What is needed →
Once you have read the entries below, repeat all of them exactly.

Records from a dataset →
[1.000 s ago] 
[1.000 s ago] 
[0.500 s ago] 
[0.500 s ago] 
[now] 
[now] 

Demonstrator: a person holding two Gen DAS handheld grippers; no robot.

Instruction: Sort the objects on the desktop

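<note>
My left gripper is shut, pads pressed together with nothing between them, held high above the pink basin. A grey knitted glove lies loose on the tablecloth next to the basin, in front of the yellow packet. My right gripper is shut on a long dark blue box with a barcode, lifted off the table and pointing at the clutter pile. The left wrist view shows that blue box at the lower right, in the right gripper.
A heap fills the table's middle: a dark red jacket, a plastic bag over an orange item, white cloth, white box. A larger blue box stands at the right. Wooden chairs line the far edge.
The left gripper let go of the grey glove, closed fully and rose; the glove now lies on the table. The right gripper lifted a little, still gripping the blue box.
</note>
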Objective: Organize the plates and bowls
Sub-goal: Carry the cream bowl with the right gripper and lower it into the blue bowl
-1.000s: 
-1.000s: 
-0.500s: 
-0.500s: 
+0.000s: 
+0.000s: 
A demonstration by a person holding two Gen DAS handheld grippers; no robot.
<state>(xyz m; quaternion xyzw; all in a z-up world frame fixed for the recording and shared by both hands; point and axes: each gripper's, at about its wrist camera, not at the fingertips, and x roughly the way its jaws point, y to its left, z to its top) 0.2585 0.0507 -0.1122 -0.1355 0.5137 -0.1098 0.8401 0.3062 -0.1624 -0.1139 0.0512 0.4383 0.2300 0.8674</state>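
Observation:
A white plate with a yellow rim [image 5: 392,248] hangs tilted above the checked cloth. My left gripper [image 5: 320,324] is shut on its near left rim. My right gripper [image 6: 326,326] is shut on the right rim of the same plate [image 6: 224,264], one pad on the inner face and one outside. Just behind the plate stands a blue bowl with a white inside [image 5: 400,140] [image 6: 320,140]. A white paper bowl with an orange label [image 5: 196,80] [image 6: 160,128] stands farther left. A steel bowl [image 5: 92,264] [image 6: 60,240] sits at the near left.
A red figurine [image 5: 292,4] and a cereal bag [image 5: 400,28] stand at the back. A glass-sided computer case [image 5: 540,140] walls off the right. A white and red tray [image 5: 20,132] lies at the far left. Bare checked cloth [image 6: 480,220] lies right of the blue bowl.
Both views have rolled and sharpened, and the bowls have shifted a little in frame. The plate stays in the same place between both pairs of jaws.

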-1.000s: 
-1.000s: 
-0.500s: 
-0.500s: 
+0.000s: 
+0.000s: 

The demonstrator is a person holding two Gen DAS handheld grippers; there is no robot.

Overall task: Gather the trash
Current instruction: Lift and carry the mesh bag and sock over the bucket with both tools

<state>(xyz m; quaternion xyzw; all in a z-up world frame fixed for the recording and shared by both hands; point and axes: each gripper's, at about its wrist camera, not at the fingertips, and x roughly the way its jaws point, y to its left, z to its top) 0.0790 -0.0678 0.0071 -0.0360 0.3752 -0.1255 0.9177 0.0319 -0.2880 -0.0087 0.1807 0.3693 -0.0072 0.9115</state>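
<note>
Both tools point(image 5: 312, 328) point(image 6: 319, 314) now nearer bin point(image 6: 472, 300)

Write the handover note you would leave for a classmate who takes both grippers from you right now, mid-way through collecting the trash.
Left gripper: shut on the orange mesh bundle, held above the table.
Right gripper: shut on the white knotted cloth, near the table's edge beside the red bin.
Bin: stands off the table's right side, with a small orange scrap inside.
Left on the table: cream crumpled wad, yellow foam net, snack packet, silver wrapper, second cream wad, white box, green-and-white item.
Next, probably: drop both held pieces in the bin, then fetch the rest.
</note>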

Answer for the task →
[1.000 s ago] 
[1.000 s ago] 
[0.500 s ago] 
[0.500 s ago] 
[now] 
[now] 

Demonstrator: a person holding two Gen DAS handheld grippers; no robot.

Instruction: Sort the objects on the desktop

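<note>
My left gripper is shut, pads pressed together with nothing between them, held high above the pink basin. A grey knitted glove lies loose on the tablecloth next to the basin, in front of the yellow packet. My right gripper is shut on a long dark blue box with a barcode, lifted off the table and pointing at the clutter pile. The left wrist view shows that blue box at the lower right, in the right gripper.
A heap fills the table's middle: a dark red jacket, a plastic bag over an orange item, white cloth, white box. A larger blue box stands at the right. Wooden chairs line the far edge.
The left gripper let go of the grey glove, closed fully and rose; the glove now lies on the table. The right gripper lifted a little, still gripping the blue box.
</note>
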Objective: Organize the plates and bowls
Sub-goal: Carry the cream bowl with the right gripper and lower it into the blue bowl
-1.000s: 
-1.000s: 
-0.500s: 
-0.500s: 
+0.000s: 
+0.000s: 
A demonstration by a person holding two Gen DAS handheld grippers; no robot.
<state>(xyz m; quaternion xyzw; all in a z-up world frame fixed for the recording and shared by both hands; point and axes: each gripper's, at about its wrist camera, not at the fingertips, and x roughly the way its jaws point, y to its left, z to its top) 0.2585 0.0507 -0.1122 -0.1355 0.5137 -0.1098 0.8401 0.3062 -0.1624 -0.1139 0.0512 0.4383 0.2300 0.8674</state>
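Observation:
A white plate with a yellow rim [image 5: 392,248] hangs tilted above the checked cloth. My left gripper [image 5: 320,324] is shut on its near left rim. My right gripper [image 6: 326,326] is shut on the right rim of the same plate [image 6: 224,264], one pad on the inner face and one outside. Just behind the plate stands a blue bowl with a white inside [image 5: 400,140] [image 6: 320,140]. A white paper bowl with an orange label [image 5: 196,80] [image 6: 160,128] stands farther left. A steel bowl [image 5: 92,264] [image 6: 60,240] sits at the near left.
A red figurine [image 5: 292,4] and a cereal bag [image 5: 400,28] stand at the back. A glass-sided computer case [image 5: 540,140] walls off the right. A white and red tray [image 5: 20,132] lies at the far left. Bare checked cloth [image 6: 480,220] lies right of the blue bowl.
Both views have rolled and sharpened, and the bowls have shifted a little in frame. The plate stays in the same place between both pairs of jaws.
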
-1.000s: 
-1.000s: 
-0.500s: 
-0.500s: 
+0.000s: 
+0.000s: 

The demonstrator is a person holding two Gen DAS handheld grippers; there is no robot.

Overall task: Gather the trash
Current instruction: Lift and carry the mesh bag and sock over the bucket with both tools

<state>(xyz m; quaternion xyzw; all in a z-up world frame fixed for the recording and shared by both hands; point and axes: each gripper's, at about its wrist camera, not at the fingertips, and x roughly the way its jaws point, y to its left, z to its top) 0.0790 -0.0678 0.0071 -0.0360 0.3752 -0.1255 0.9177 0.0319 -0.2880 -0.0087 0.1807 0.3693 -0.0072 0.9115</state>
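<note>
Both tools point(image 5: 312, 328) point(image 6: 319, 314) now nearer bin point(image 6: 472, 300)

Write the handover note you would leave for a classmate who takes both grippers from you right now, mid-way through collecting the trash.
Left gripper: shut on the orange mesh bundle, held above the table.
Right gripper: shut on the white knotted cloth, near the table's edge beside the red bin.
Bin: stands off the table's right side, with a small orange scrap inside.
Left on the table: cream crumpled wad, yellow foam net, snack packet, silver wrapper, second cream wad, white box, green-and-white item.
Next, probably: drop both held pieces in the bin, then fetch the rest.
</note>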

At this point, the answer is complete.